TASK STATEMENT:
Set down again exactly the lines of the listing below that fall between the line holding "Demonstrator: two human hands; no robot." and the line holding "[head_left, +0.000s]", inclusive.

RECORDS SHOWN:

----

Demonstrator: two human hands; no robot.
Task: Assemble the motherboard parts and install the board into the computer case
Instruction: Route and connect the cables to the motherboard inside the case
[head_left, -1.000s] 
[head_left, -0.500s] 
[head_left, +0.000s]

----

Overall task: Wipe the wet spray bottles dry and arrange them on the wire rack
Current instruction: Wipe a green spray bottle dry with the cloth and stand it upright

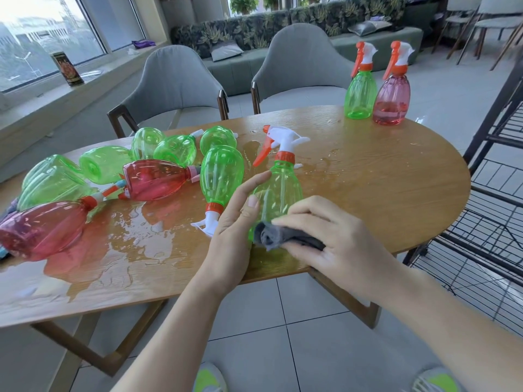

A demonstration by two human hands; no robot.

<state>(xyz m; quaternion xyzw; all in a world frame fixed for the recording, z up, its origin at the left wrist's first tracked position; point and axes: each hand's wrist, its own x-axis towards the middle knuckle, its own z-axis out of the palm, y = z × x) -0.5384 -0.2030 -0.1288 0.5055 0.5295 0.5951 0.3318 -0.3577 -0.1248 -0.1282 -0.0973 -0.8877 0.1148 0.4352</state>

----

TASK OUTPUT:
Demonstrator: two human hands; no robot.
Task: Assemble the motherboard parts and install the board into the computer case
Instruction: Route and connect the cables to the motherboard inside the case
[head_left, -1.000s] 
[head_left, -0.500s] 
[head_left, +0.000s]

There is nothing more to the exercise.